→ **PROBLEM TO SOLVE**
Give again, word for word, every line in the entries below from the line with "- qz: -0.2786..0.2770" up to and including the line with "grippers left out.", and no other line.

Segment Start: DATA

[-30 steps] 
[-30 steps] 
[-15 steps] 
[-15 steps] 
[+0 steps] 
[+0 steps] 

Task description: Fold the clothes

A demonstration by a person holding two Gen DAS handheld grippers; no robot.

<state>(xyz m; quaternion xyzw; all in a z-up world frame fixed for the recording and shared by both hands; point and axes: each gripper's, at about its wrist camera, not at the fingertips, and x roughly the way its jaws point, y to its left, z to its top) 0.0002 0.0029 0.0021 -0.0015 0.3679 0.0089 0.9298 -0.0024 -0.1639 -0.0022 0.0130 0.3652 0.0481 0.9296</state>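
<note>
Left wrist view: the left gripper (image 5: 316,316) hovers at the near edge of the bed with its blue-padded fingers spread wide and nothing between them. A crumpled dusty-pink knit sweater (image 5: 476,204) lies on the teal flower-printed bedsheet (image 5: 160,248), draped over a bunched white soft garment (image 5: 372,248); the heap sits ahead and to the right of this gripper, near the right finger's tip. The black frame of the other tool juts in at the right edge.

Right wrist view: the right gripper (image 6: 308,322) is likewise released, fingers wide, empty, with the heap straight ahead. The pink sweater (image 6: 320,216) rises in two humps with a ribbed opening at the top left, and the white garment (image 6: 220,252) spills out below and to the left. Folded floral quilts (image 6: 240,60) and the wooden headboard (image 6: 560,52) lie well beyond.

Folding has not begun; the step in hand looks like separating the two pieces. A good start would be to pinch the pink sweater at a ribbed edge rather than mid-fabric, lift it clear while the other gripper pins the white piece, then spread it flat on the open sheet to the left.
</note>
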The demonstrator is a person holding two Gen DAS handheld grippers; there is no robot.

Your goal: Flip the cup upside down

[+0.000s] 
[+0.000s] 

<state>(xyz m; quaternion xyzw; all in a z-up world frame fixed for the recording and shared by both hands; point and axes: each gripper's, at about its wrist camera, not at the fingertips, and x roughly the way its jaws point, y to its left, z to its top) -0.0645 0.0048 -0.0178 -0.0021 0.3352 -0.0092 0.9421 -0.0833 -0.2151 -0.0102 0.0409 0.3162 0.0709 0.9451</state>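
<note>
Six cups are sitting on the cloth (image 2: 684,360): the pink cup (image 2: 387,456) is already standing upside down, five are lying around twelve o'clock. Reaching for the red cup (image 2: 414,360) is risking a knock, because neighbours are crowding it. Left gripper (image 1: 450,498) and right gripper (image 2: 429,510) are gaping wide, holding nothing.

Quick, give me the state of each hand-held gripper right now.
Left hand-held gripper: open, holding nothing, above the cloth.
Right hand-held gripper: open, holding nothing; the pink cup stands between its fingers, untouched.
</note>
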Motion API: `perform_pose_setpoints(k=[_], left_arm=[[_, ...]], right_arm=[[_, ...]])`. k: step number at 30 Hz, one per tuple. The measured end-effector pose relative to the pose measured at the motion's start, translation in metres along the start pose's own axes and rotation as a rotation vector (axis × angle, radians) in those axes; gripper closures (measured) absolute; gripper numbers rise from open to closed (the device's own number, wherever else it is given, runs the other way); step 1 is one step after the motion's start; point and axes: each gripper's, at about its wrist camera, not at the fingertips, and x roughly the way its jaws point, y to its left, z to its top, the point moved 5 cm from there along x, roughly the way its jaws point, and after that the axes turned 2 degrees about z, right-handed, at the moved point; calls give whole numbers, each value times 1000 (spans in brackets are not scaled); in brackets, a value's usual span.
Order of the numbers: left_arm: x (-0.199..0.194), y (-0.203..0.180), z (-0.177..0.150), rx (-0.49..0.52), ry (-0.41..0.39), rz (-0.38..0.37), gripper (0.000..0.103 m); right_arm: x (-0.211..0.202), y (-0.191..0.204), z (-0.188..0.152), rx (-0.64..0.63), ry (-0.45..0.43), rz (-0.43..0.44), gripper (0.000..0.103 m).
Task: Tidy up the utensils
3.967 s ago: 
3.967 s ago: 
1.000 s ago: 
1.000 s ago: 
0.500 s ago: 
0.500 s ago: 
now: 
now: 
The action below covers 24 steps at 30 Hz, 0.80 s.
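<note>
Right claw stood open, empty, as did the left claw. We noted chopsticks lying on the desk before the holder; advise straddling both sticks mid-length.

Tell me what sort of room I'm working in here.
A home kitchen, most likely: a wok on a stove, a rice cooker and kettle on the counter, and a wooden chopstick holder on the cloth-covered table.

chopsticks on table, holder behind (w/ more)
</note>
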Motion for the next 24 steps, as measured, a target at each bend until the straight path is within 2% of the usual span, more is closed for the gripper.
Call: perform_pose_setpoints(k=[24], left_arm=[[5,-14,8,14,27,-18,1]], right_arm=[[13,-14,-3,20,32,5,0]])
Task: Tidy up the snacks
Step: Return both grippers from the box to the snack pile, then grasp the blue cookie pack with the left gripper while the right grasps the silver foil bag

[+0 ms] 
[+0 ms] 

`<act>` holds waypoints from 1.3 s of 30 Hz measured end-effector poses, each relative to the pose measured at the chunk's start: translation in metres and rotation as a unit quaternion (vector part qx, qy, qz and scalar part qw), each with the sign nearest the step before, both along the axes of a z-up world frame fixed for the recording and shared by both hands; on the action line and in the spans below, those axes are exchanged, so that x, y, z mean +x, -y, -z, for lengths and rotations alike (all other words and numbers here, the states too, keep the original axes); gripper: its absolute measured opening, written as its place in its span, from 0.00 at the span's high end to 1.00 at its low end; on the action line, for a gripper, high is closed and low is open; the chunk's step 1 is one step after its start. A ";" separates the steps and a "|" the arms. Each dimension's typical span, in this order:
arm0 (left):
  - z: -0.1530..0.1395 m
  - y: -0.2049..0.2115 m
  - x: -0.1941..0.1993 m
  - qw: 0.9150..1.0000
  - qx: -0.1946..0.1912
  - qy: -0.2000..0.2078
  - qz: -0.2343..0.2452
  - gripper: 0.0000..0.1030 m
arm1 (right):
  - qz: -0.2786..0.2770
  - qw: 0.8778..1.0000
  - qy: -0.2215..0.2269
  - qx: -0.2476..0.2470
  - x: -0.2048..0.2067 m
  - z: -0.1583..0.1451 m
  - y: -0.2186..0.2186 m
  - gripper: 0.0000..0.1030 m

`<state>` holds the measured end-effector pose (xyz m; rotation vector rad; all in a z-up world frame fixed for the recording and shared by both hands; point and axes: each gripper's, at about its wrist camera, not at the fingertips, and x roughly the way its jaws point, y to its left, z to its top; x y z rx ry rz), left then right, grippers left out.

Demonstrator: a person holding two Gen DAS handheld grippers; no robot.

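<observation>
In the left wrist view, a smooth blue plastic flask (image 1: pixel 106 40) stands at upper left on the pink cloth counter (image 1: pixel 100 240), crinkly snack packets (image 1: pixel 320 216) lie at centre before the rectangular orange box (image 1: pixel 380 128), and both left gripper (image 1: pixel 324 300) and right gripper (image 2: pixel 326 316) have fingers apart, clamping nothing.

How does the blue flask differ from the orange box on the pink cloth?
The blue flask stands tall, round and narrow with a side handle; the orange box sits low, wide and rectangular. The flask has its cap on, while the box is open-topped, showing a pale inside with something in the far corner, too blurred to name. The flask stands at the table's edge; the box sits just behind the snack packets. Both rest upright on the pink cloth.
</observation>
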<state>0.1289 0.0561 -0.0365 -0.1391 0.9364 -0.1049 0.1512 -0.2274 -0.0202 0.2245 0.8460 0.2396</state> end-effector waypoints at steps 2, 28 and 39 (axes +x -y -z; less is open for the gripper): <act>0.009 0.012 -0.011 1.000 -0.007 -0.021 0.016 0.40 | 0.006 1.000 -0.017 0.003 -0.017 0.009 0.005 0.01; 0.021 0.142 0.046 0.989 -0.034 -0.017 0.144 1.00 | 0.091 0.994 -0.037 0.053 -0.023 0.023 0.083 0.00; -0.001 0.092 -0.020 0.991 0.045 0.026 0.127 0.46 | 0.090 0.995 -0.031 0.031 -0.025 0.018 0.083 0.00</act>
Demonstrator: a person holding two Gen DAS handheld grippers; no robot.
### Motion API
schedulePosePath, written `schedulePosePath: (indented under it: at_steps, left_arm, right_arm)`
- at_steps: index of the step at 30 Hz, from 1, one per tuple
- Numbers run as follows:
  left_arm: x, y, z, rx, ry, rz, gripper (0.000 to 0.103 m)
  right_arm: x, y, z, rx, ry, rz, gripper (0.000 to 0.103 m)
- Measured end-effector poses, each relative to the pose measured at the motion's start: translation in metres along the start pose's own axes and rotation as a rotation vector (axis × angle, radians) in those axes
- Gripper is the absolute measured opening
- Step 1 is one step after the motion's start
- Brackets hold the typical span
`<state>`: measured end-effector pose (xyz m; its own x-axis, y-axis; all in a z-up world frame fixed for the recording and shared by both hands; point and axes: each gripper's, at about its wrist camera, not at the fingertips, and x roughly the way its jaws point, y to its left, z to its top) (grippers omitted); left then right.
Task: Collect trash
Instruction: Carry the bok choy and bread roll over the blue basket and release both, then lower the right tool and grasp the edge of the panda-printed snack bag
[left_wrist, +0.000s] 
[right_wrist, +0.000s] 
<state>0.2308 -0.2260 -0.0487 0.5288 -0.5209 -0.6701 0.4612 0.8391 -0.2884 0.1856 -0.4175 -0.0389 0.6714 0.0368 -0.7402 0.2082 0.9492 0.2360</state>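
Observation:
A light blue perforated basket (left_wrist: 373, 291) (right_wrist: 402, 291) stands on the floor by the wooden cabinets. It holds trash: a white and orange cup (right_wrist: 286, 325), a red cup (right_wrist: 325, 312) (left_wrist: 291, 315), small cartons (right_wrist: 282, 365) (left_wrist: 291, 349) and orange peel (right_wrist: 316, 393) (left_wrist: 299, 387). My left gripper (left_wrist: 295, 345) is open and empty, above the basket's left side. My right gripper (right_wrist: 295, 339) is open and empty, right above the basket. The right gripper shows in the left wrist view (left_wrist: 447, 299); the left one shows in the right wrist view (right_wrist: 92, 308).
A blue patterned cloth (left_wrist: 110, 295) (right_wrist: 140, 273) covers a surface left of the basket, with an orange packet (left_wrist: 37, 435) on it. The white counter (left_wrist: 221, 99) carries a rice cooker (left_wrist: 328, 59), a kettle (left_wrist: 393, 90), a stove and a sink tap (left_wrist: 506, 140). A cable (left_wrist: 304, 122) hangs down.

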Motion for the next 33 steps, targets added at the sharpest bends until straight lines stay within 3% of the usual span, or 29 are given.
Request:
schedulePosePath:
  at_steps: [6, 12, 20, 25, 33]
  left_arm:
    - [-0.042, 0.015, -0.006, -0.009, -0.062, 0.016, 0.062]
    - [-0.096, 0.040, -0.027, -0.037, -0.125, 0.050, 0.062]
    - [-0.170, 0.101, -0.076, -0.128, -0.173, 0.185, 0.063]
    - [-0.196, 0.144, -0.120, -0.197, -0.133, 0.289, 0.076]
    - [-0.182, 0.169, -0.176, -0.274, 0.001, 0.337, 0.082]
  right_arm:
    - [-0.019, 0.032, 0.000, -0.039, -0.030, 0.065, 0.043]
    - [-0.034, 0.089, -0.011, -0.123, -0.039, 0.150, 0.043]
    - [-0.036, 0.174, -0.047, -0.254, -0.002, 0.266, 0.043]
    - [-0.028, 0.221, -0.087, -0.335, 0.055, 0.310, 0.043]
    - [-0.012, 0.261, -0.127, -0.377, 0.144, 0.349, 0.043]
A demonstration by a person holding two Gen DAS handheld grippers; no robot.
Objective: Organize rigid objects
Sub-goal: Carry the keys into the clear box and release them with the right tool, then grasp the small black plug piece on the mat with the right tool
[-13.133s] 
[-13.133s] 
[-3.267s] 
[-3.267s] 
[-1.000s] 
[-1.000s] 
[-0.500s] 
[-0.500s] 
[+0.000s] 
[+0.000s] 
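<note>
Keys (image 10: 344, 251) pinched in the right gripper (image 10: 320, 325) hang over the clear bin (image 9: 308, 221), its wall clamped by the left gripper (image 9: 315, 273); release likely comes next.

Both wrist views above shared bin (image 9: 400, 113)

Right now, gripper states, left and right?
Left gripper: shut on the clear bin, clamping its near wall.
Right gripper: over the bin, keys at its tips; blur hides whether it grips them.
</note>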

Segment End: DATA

→ **COMPLETED EXERCISE**
  - qz: -0.2786..0.2770
  - qw: 0.8778..1.0000
  - qy: -0.2215..0.2269
  - qx: -0.2476..0.2470
  - x: -0.2048..0.2067 m
  - z: -0.1583..0.1451 m
  - y: -0.2186..0.2186 m
  - gripper: 0.0000..0.1030 m

`<state>` holds the measured end-effector pose (xyz m; rotation vector rad; all in a z-up world frame fixed for the recording and shared by both hands; point and axes: each gripper's, at about its wrist camera, not at the fingertips, and x roughly the way its jaws point, y to its left, z to its top; x y z rx ry rz), left then right, grippers left out.

There is no more to the exercise.